▸ Exercise brief
Taking the first line of the listing as the start and the line containing "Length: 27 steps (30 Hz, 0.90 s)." as the end, reproduce everything in between exactly, both ends included.

□ □ □ □ □

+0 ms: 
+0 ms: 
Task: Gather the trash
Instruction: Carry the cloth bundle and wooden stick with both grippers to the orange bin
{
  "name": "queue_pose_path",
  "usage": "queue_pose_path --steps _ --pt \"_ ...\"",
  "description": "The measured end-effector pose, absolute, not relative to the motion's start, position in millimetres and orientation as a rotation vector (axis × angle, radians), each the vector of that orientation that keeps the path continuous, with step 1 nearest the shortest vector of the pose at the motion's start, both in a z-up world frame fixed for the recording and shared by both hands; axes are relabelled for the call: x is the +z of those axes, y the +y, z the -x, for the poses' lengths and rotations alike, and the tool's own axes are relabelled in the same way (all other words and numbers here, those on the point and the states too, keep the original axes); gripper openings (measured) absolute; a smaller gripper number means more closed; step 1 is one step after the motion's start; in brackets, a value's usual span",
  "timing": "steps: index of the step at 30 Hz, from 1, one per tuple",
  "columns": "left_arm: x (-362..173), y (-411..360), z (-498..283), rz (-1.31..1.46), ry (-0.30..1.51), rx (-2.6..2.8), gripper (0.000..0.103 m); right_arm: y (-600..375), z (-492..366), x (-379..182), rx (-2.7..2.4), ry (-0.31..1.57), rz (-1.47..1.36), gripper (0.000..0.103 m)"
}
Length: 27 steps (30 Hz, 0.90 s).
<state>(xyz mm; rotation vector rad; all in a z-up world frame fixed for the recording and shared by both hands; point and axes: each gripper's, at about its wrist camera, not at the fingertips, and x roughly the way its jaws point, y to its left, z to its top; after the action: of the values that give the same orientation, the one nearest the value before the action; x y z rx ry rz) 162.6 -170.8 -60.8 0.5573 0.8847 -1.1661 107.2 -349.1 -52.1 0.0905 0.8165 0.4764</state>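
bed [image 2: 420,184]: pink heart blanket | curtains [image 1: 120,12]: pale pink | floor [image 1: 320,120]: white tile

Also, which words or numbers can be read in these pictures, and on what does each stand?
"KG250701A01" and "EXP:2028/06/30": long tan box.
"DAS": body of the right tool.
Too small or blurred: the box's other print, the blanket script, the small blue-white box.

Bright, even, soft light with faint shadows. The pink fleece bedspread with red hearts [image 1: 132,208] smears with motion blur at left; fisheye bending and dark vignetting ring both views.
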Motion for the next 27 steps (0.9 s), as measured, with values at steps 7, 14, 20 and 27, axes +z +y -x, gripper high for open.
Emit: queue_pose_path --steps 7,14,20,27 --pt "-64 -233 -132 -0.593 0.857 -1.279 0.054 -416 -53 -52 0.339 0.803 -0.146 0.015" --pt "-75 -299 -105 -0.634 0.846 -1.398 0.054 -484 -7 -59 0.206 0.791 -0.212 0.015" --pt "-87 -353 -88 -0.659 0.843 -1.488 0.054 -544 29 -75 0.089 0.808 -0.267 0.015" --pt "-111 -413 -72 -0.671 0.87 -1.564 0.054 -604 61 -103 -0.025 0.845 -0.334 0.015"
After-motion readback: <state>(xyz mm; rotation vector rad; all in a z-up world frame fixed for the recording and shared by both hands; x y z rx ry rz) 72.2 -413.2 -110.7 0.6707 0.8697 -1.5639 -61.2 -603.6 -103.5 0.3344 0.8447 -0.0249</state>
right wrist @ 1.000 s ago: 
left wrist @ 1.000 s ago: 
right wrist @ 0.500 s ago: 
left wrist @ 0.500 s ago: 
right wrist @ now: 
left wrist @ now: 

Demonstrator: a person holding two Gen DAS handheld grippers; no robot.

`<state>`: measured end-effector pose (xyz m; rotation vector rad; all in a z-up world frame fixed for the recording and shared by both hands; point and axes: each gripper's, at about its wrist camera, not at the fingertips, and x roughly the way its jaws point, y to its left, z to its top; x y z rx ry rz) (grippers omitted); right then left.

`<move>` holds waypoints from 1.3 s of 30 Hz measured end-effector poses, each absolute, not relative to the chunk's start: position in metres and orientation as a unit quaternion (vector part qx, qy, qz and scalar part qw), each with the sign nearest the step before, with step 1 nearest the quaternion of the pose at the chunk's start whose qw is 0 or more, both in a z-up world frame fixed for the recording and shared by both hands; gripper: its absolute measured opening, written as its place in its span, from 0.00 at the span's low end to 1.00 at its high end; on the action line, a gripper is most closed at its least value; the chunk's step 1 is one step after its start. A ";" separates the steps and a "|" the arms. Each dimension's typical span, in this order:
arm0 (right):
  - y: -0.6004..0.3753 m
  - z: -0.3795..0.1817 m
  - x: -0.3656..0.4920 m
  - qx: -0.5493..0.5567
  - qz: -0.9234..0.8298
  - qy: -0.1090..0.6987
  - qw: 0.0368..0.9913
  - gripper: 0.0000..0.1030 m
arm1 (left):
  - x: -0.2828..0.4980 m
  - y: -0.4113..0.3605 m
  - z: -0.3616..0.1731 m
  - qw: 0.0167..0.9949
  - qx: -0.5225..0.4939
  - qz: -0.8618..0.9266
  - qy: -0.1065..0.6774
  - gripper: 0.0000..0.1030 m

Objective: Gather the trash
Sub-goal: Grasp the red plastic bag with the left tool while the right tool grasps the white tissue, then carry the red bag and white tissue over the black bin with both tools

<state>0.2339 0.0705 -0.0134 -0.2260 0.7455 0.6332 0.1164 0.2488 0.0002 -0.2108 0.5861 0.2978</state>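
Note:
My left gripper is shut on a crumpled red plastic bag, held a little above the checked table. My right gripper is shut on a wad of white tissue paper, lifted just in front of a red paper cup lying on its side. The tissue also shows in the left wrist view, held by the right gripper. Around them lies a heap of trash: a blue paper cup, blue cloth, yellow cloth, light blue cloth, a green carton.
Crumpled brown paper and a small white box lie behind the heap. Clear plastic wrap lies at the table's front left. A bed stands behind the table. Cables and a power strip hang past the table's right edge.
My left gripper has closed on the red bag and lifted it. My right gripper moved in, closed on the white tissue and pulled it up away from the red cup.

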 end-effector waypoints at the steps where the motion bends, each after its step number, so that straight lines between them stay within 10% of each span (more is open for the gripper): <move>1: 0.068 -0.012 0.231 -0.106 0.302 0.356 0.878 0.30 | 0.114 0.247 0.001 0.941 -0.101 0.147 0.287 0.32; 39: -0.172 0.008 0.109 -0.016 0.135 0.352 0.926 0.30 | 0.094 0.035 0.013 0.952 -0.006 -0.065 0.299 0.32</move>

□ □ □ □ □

▸ Solution
+0 ms: 
+0 ms: 
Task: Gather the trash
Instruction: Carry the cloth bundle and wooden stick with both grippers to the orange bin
{
  "name": "queue_pose_path",
  "usage": "queue_pose_path --steps _ --pt \"_ ...\"",
  "description": "The measured end-effector pose, absolute, not relative to the motion's start, position in millimetres and orientation as a rotation vector (axis × angle, radians), each the vector of that orientation that keeps the path continuous, with step 1 nearest the shortest vector of the pose at the motion's start, both in a z-up world frame fixed for the recording and shared by both hands; axes are relabelled for the call: x is the +z of those axes, y the +y, z the -x, for the poses' lengths and rotations alike, and the tool's own axes are relabelled in the same way (all other words and numbers here, those on the point and the states too, keep the original axes); gripper openings (measured) absolute; a smaller gripper number means more closed; step 1 is one step after the motion's start; in brackets, a value's usual span",
  "timing": "steps: index of the step at 30 Hz, from 1, one per tuple",
  "columns": "left_arm: x (-362..173), y (-411..360), z (-498..283), rz (-1.31..1.46), ry (-0.30..1.51), rx (-2.6..2.8), gripper (0.000..0.103 m); right_arm: y (-600..375), z (-492..366), x (-379..182), rx (-2.7..2.4), ry (-0.31..1.57), rz (-1.47..1.36), gripper (0.000..0.103 m)"
}
Length: 27 steps (30 Hz, 0.90 s).

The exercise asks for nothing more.